EXERCISE DIRECTIONS:
Could you reproduce the entries exactly, omitting every picture?

====== DATA TO PROCESS ======

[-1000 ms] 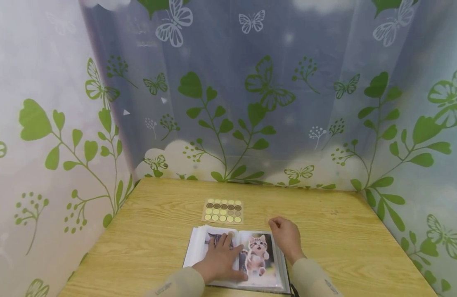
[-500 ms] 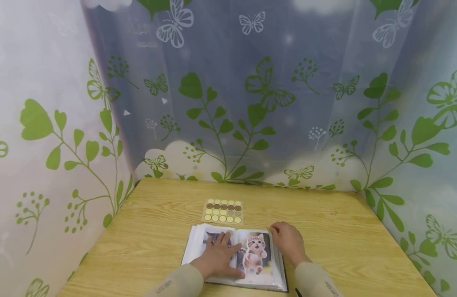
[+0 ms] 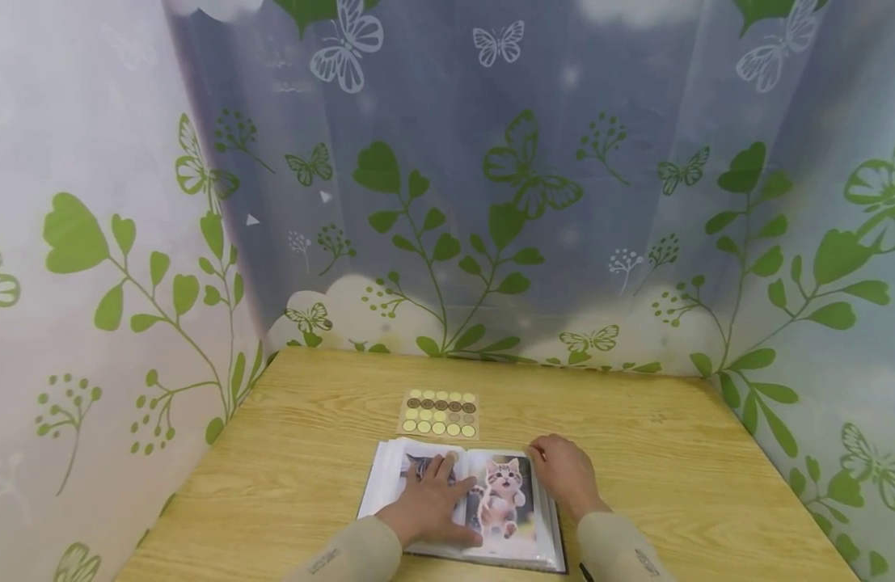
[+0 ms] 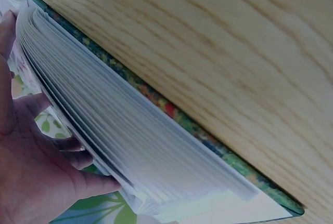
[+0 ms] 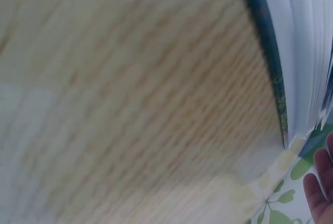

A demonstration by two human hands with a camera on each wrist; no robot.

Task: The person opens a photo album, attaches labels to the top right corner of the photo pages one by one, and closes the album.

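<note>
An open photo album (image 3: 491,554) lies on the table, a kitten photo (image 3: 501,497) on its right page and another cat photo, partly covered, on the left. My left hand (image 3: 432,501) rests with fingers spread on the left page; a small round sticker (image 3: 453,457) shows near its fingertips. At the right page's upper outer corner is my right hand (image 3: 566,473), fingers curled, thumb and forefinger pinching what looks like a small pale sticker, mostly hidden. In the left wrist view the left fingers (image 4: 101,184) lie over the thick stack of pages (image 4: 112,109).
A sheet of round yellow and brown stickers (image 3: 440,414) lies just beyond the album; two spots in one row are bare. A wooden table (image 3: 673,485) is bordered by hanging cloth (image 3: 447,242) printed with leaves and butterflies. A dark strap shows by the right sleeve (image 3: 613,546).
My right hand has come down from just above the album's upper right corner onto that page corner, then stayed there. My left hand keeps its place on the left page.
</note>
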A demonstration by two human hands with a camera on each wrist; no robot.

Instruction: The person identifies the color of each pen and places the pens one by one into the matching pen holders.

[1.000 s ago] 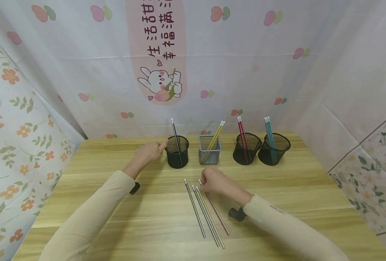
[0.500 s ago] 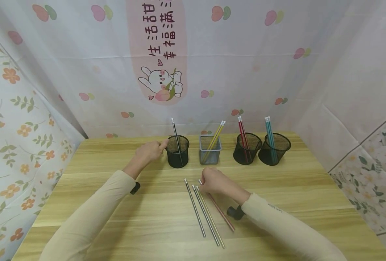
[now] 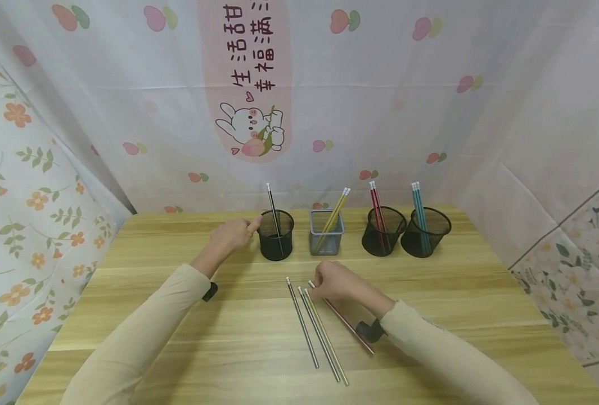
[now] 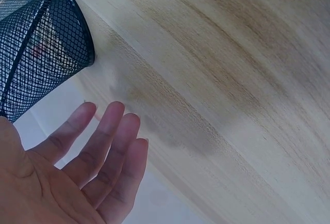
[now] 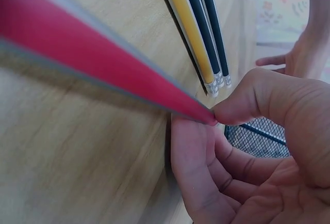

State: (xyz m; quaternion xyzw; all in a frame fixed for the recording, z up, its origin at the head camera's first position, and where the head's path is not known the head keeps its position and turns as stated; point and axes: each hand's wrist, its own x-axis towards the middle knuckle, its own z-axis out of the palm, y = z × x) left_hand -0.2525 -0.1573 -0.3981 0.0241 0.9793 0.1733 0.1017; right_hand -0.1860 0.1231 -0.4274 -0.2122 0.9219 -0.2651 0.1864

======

ANSWER SPACE:
[-1000 ms] 
[-500 ms] 
[+0 ms] 
[+0 ms] 
[+0 ms] 

A demonstration by two human hands with a camera on each wrist; no robot.

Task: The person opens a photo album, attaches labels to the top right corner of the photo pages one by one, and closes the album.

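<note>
An open photo album (image 3: 491,554) lies on the table, a kitten photo (image 3: 501,497) on its right page and another cat photo, partly covered, on the left. My left hand (image 3: 432,501) rests with fingers spread on the left page; a small round sticker (image 3: 453,457) shows near its fingertips. At the right page's upper outer corner is my right hand (image 3: 566,473), fingers curled, thumb and forefinger pinching what looks like a small pale sticker, mostly hidden. In the left wrist view the left fingers (image 4: 101,184) lie over the thick stack of pages (image 4: 112,109).
A sheet of round yellow and brown stickers (image 3: 440,414) lies just beyond the album; two spots in one row are bare. A wooden table (image 3: 673,485) is bordered by hanging cloth (image 3: 447,242) printed with leaves and butterflies. A dark strap shows by the right sleeve (image 3: 613,546).
My right hand has come down from just above the album's upper right corner onto that page corner, then stayed there. My left hand keeps its place on the left page.
</note>
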A demonstration by two human hands with a camera on each wrist; no robot.

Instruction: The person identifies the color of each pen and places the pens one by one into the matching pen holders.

[1.000 s ago] 
[0.500 s ago] 
[now] 
[now] 
[now] 

State: (xyz m; quaternion xyzw; all in a frame fixed for the recording, z up, its origin at the head camera's first position, and where the head's path is not known the head keeps its position and turns as stated; point and axes: each hand's wrist, its own x-axis towards the middle knuckle, its own z-axis out of the palm, y = z × x) left_hand -0.2525 -0.1573 -0.3981 0.0241 0.9793 0.1733 0.1017; right_hand -0.1860 0.1231 -0.4274 -0.2122 0.9219 -0.2651 0.1864

The answer is complete.